Seeing the market for podcasts and audiobooks increasingly becoming big, local language-based self-publishing platform Pratilipi said it would soon enter this space. It raised USD 14 million led by Chinese VC fund Qiming Ventures in June this year. Not wanting to miss the digital podcast market, US-based Lightspeed India and Times Internet, the venture arm of Indian conglomerate Times Group, also put in an undisclosed amount of money in vernacular social audio platform Pocket FM.
4. Playing well: Indian gaming startups
Over the past few years, barring a handful of companies, gaming startups have largely grown in shadows. However, the soaring popularity of social games and real money games (RMG) riding on the back of the deluge of cheaper smartphones and internet data has brought them in the sunshine.
Apart from the decade-old fantasy sports firm Dream11, that had received USD 100 million from Tencent and Kalaari Capital in 2018, and entered the unicorn club with a billion-dollar valuation in April (after a USD 60 million secondary investment from Steadview Capital), this year saw a range of gaming startups that piqued the interest of investors who have traditionally stayed away from this sector.
In March, online gaming and e-sports platform GamingMonk raised USD 100,000 from the Japanese gaming media company GameWith. Bengaluru-based MPL, which operates real money games, raised USD 35.5 million led by Sequoia India, Times Internet, and GoVentures in April this year. Even the homegrown payments company Paytm launched a gaming platform Paytm First Games. In October, it raised USD 20 million from AGTech and Paytm’s parent company One97 Communications. And just last month, SuperGaming, a social gaming platform for casual gamers got USD 1.3 million in seed funding from Japanese giant Dream Incubator, AET Fund, and early-stage investor Better Capital.
5. Digitizing SMEs: Mobile-based digital ledgers and accounting solutions
India’s millions of small and medium enterprises remained untouched by the digital wave that swept through India since the beginning of this decade. Primarily the technology startups, large corporates, and institutions worked on mobility, cloud, analytics, and artificial intelligence, but not much has happened to digitize small retailers.
Over the last couple of years, a few Indian entrepreneurs took the mandate in their hands to digitize small businesses and along the way created scalable companies to tap into this vast opportunity.

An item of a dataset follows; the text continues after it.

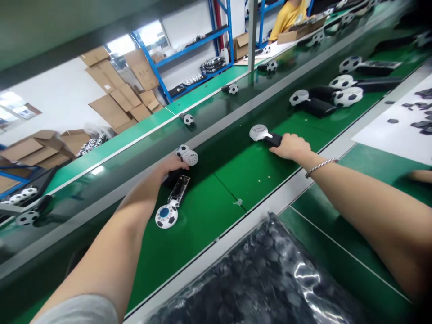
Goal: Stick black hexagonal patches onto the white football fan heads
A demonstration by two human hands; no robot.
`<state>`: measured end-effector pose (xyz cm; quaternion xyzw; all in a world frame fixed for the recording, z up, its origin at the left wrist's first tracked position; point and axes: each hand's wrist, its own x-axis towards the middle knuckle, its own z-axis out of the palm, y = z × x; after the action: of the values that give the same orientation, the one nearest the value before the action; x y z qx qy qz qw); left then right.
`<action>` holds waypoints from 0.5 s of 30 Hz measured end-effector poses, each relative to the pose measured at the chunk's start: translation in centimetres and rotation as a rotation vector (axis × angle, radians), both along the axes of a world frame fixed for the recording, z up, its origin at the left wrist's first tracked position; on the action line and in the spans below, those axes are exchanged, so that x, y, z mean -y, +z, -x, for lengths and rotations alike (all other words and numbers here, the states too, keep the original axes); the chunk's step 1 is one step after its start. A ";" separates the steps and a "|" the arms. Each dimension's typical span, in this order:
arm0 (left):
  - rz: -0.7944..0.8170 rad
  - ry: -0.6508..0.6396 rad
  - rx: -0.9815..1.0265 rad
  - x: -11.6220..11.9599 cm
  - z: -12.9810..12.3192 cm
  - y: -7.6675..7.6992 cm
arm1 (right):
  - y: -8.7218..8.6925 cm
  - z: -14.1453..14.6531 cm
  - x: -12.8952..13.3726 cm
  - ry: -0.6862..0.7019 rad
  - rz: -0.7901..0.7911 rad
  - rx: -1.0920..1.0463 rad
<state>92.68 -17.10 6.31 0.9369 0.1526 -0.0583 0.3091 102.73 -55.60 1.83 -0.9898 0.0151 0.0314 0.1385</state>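
My right hand (292,146) is closed around the black handle of a small handheld fan (259,132), whose round white grille points left over the green belt. At the far side of the belt, my left hand (173,164) is closed on another fan (191,157) with a white grille head. A soccer-ball head (182,150) shows just behind that one; whether my fingers touch it too, I cannot tell. Just below my left hand lies a fan with an opened handle (178,191), its soccer-patterned head (166,216) showing a blue disc.
Several soccer-ball fans (320,107) lie on the belt (232,180) at the right. A plastic bag of dark parts (243,274) is in front of me. Black pieces lie on a white sheet (388,130). Across the line are cartons (118,103), blue shelving and a person in yellow (286,20).
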 end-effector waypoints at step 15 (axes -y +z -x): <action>0.077 0.411 -0.108 5.7 45.3 11.4 | 13.8 34.1 -10.5 0.862 -0.969 -0.944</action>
<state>47.35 -22.77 17.73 0.8690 0.3544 -0.0498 0.3416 68.62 -45.12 15.63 -0.6207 -0.3267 0.5005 0.5074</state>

This year, global investors became increasingly interested in some of these new startups. A Bengaluru-based two-year-old startup OkCredit that digitizes sales records of local mom-and-pop stores raised USD 83 million this year in two rounds. It managed to rope in investors such as Lightspeed Venture Partners, Tiger Global, Morningside Venture Capital, Venture Highway, and Y Combinator.
The interest in this model became more evident as its competitor Khatabook, also received a USD 25 million-cheque from GGV Capital, Partners of DST Global, RTP Global, Sequoia India, Tencent, and Y Combinator in September. This took the total funding of Khatabook to USD 29 million so far, almost all of which came through this year. Khatabook is also a part of Sequoia’s Surge accelerator program.
The same month, Vyapar, a mobile-based business accounting software for small businesses, raised USD 5.4 million from B2B e-commerce firm IndiaMART and existing investors including India Quotient and Axilor Ventures.